WORK ITEM. Go through the listing that follows and write it out exactly. Drop the pictures.
═════ DATA ═════
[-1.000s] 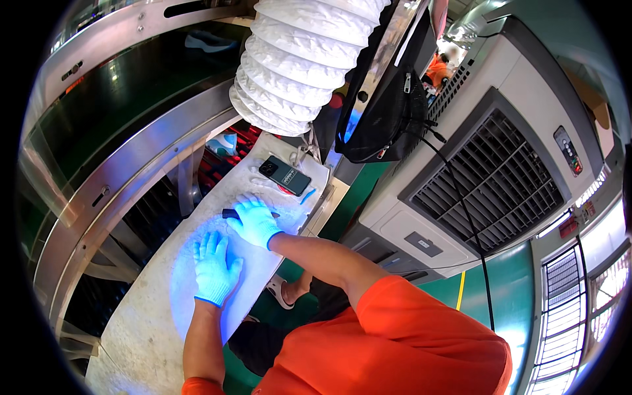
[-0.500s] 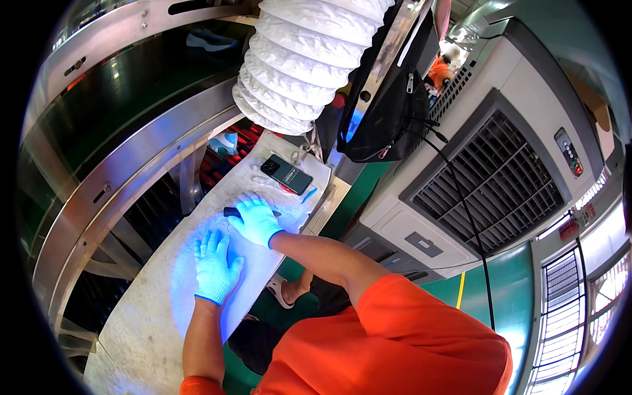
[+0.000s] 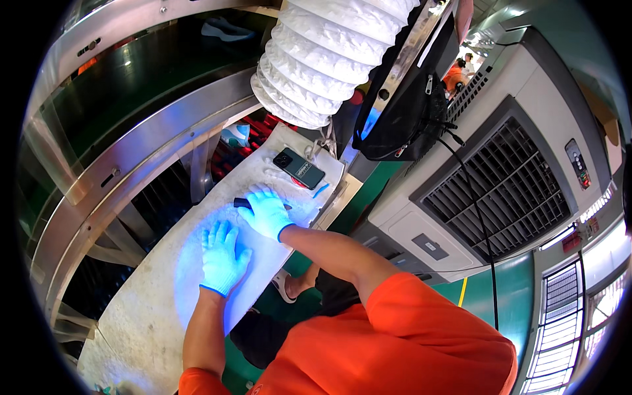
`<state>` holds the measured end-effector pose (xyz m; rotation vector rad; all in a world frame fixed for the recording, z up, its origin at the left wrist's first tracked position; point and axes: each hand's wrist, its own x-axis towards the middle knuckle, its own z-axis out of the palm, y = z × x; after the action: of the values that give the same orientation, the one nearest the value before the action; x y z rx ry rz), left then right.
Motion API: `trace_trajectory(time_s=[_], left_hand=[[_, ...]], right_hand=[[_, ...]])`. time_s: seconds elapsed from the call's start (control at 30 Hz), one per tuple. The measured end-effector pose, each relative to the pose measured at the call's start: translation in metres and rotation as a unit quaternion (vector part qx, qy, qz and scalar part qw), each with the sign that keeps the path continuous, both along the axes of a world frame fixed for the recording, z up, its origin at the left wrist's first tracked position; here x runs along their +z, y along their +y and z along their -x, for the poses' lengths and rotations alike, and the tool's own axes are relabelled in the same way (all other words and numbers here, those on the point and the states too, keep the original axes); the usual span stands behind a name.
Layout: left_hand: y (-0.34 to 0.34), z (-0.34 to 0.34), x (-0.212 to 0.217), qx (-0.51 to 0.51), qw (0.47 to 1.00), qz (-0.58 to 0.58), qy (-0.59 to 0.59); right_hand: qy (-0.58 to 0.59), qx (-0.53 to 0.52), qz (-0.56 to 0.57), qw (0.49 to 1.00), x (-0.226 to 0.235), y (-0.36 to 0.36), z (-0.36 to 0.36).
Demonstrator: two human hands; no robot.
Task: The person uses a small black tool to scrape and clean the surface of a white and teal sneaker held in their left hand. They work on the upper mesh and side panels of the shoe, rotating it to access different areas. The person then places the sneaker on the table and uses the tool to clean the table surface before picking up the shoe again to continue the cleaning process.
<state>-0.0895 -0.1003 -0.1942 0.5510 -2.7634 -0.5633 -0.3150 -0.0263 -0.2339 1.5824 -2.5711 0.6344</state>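
My left hand (image 3: 224, 260), in a white knit glove glowing blue under the light, lies flat on the pale worktop (image 3: 151, 296) with its fingers apart and nothing in it. Farther off and to the right, my right hand (image 3: 268, 216), gloved alike, rests palm down with fingers stretched across a black-handled tool (image 3: 241, 203). The handle shows left of the thumb and a thin dark end comes out beyond the fingers; the middle is hidden under the hand. Past that hand lies a dark phone (image 3: 299, 168), with a small blue strip (image 3: 320, 190) beside it.
A white ribbed duct (image 3: 329, 62) hangs over the worktop's far end. Along the left runs a conveyor with a metal frame (image 3: 158, 138), a shoe (image 3: 226, 29) on its belt. A black bag (image 3: 405, 122) and a large air cooler (image 3: 487, 171) stand at the right.
The view has shifted slightly, so the scene sits a little farther right. Both hands keep their places on the worktop, and the black-handled tool stays under my right hand.
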Motion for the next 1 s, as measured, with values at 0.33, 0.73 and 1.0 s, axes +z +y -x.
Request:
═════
EXPECTED OUTPUT.
[-1.000s] 
[-0.500s] 
[+0.000s] 
`<state>` holds the measured end-effector pose (xyz m; rotation vector rad; all in a world frame fixed for the recording, z up, its origin at the left wrist's first tracked position; point and axes: each hand's wrist, its own x-axis towards the middle knuckle, its own z-axis out of the palm, y = z × x; after the action: of the values that give the same orientation, the one nearest the value before the action; x y z rx ry rz), left then right.
Motion API: `trace_trajectory(time_s=[_], left_hand=[[_, ...]], right_hand=[[_, ...]])`. time_s: seconds elapsed from the call's start (control at 30 Hz), one per tuple. The measured end-effector pose, each relative to the pose measured at the call's start: translation in metres and rotation as a unit quaternion (vector part qx, qy, qz and scalar part qw), each with the sign that keeps the path continuous, both along the axes of a world frame fixed for the recording, z up, its origin at the left wrist's first tracked position; here x runs along their +z, y along their +y and z along their -x, for the poses' lengths and rotations alike, and the tool's own axes are relabelled in the same way (all other words and numbers here, those on the point and the states too, keep the original axes); the usual span stands behind a name.
Layout: left_hand: y (-0.34 to 0.34), z (-0.34 to 0.34), x (-0.212 to 0.217), qx (-0.51 to 0.51), qw (0.47 to 1.00), qz (-0.58 to 0.58), qy (-0.59 to 0.59); right_hand: qy (-0.58 to 0.59), qx (-0.53 to 0.52), qz (-0.56 to 0.57), qw (0.49 to 1.00), x (-0.226 to 0.235), y (-0.36 to 0.36), z (-0.36 to 0.36).
Demonstrator: two human hands; no robot.
Task: The person uses a small black tool to scrape and clean the surface of a white and teal sneaker held in their left hand. They work on the upper mesh and side panels of the shoe, rotating it to access different areas. The person then places the sneaker on the table and uses the tool to clean the table surface before picking up the shoe again to continue the cleaning process.
<state>-0.0895 -0.1003 -0.1942 0.5510 -2.7634 -0.5633 -0.3150 -0.0263 -0.2339 1.5824 -2.5711 0.6344</state>
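My left hand (image 3: 224, 260), in a white knit glove glowing blue under the light, lies flat on the pale worktop (image 3: 151, 296) with its fingers apart and nothing in it. Farther off and to the right, my right hand (image 3: 268, 216), gloved alike, rests palm down with fingers stretched across a black-handled tool (image 3: 241, 203). The handle shows left of the thumb and a thin dark end comes out beyond the fingers; the middle is hidden under the hand. Past that hand lies a dark phone (image 3: 299, 168), with a small blue strip (image 3: 320, 190) beside it.
A white ribbed duct (image 3: 329, 62) hangs over the worktop's far end. Along the left runs a conveyor with a metal frame (image 3: 158, 138), a shoe (image 3: 226, 29) on its belt. A black bag (image 3: 405, 122) and a large air cooler (image 3: 487, 171) stand at the right.
The view has shifted slightly, so the scene sits a little farther right. Both hands keep their places on the worktop, and the black-handled tool stays under my right hand.
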Motion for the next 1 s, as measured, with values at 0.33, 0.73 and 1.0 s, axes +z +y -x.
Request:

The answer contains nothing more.